4. The system according to claim 1, wherein: The data analysis center is configured to: Build a data warehouse based on the cloud server, and when receiving multi-source data from the physiological data acquisition module, integrate the multi-source data and store them in a standardized manner; and / or, using an LSTM time series model to analyze trends in the user's physiological indicator data and identify abnormal fluctuations; and / or, using a dynamic threshold adjustment algorithm to set real-time warning thresholds based on the user's individual health baseline; and / or, support incremental learning; And / or, generate a visual health report and push it to the user via voice or APP.

5. The system according to claim 4, characterized in that The visual health report generated by the data analysis center includes at least one of a trend chart, a statistical summary, and personalized health advice.

6. The system according to claim 1, wherein: The early warning feedback module is configured to: Real-time monitoring and analysis of test results, triggering an early warning when abnormal values ​​are detected in the analysis and test results; And / or, implement a multi-level warning mechanism, prompting users to self-check via voice for primary anomalies and simultaneously notifying medical staff for serious anomalies; and / or, improving at least one of voice reminders, text messages, mobile application push notifications, and emails to send graded warning information to users or medical staff; And / or, connect with the hospital system to enable early warning information to be directly entered into the electronic medical record.

7. The system according to claim 1, wherein: The data analysis center connects data with a third-party medical platform to achieve electronic medical record synchronization and remote diagnosis and treatment collaboration.

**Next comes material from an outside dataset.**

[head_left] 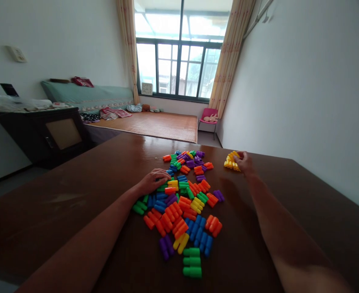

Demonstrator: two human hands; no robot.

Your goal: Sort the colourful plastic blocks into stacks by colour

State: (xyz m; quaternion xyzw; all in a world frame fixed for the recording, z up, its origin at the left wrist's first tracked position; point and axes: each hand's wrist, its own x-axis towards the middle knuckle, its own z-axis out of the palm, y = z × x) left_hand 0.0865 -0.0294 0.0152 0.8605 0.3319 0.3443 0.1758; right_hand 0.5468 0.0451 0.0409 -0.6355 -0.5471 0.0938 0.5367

8. The system according to claim 1, wherein: The voice interaction module is implemented based on the ASR model of deep learning.

9. The system according to claim 1, wherein: The at least one wearable medical device includes: at least one of a smart bracelet, a wireless blood pressure monitor, and a Bluetooth blood glucose meter.

10. The system according to claim 1, wherein: The physiological data acquisition module is used to obtain at least one of the user's blood pressure, blood sugar, heart rate, and blood oxygen data from at least one wearable medical device.